Secondo uno studio recente le informazioni genetiche aiutano a stimare le probabilità di ammalarsi ed essere utilizzate per guidare l’inizio e la cadenza dello screening mammografico, che può essere meno stringente in chi ha un minor rischio genetico

Così come occorre identificare le donne ad alto rischio ereditario di cancro al seno, potrebbe rivelarsi utile anche intercettare quelle a basso rischio genetico. Stratificare il rischio, sia che questo risulti aumentato sia che si riveli ridotto, può infatti contribuire a personalizzare le strategie di screening mammario, intensificando e anticipando i controlli in chi ha maggiori probabilità di ammalarsi o, al contrario, dilazionandoli in chi ha meno possibilità di sviluppare la neoplasia. Lo suggerisce uno studio americano retrospettivo pubblicato di recente sulla rivista JAMA Oncology.

Il modello genetico e la valutazione del rischio

Nel nuovo studio, i ricercatori statunitensi hanno valutato l’impiego di un modello genetico (Punteggio di rischio poligenico o PRS) per stimare il rischio di cancro al seno in più di 25 mila donne e identificare quelle a basso, medio ed alto rischio. Dopodiché gli studiosi hanno determinato l’incidenza e l’età di insorgenza del tumore mammario in questi gruppi.

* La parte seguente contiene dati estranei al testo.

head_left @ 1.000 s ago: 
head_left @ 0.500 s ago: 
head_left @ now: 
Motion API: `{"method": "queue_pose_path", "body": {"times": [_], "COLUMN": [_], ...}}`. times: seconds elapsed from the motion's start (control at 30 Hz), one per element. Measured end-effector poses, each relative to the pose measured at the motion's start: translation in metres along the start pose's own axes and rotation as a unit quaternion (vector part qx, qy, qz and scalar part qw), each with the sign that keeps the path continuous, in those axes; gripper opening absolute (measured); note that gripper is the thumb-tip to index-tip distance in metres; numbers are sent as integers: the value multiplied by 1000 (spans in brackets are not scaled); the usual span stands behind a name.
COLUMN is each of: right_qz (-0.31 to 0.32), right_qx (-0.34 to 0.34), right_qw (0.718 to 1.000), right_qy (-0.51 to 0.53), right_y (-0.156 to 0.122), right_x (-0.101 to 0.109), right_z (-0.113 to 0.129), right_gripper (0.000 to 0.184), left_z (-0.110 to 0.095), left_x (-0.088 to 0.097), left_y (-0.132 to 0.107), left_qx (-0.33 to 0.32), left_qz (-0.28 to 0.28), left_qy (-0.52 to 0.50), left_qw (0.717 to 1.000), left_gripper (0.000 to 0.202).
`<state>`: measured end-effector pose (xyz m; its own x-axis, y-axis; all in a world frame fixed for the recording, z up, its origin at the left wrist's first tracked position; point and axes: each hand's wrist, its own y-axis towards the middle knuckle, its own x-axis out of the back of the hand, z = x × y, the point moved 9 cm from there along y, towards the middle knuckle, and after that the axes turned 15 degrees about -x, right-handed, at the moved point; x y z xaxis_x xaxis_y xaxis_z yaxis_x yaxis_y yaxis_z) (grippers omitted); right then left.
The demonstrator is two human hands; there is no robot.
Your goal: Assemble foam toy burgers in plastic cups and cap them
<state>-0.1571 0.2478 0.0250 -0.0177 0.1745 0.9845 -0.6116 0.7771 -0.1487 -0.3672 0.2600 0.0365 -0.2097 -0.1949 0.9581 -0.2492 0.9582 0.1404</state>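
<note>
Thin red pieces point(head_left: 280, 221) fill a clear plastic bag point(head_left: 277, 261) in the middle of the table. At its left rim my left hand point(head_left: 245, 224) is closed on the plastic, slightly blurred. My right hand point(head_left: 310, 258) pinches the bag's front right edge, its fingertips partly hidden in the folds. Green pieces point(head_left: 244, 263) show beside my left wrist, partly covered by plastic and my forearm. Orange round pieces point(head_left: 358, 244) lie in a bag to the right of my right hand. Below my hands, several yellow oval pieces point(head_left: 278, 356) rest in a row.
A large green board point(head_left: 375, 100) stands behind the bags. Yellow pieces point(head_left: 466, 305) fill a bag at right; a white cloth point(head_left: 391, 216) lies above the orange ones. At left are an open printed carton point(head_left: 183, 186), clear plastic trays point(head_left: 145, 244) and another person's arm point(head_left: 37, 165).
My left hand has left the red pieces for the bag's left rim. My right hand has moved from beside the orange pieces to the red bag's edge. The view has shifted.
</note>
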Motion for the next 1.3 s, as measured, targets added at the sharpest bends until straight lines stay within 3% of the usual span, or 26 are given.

Nel complesso la coorte di studio è risultata composta da 22.843 donne a rischio genetico medio, 2.338 donne a basso rischio e 410 donne ritenute ad alto rischio.

I ricercatori hanno scoperto che allo 0,69% delle donne era stato diagnosticato un cancro al seno entro i 45 anni nel gruppo a rischio genetico medio ed entro i 51 anni nel gruppo a basso rischio. Inoltre l’1,41% del gruppo a rischio medio aveva avuto un cancro al seno entro i 50 anni, mentre la stessa percentuale di diagnosi non si è verificata fino all’età di 58 anni nel gruppo a basso rischio

L’importanza della stratificazione del rischio genetico

«Le attuali linee guida per lo screening non tengono adeguatamente conto della variabilità interindividuale nel rischio di cancro al seno e quando mirano a tenerne conto si concentrano specificamente sull’identificazione dei soggetti a rischio più elevato. I risultati di questi studio suggeriscono che varianti rare e comuni possono anche essere combinate per identificare le donne a minor rischio di cancro al seno» fanno notare Joseph J. Grzymski della Reno School of Medicine dell’Università del Nevada e gli altri autori dello studio.

L’uso dei punteggi di rischio poligenico può quindi aiutare a identificare le donne a basso rischio genetico di cancro al seno, le quali hanno mostrato di avere un’incidenza significativamente più bassa di questa neoplasia in età più giovane rispetto a quelle a rischio genetico medio. Gli studiosi fanno comunque notare che le donne classificate come a basso rischio nello studio potrebbero essere a rischio elevato qualora avessero una storia familiare di cancro al seno. Per colmare questo limite i ricercatori stanno valutando modelli emergenti che potrebbero rafforzare la previsione del rischio poligenico.

Le implicazioni

Estrapolando i risultati dello studio ai dati attuali dell’Ufficio del censimento degli Stati Uniti (United States Census Bureau), gli autori stimano che il punteggio del rischio poligenico potrebbe identificare circa 1,3 milioni di donne di età compresa tra 40 e 47 anni come a basso rischio genetico per il cancro al seno. Ciò, a sua volta, potrebbe ridurre il numero di mammografie non necessarie, circa 650 mila ogni anno negli USA seguendo le nuove linee guida USPSTF (United States Preventive Services Taskforce).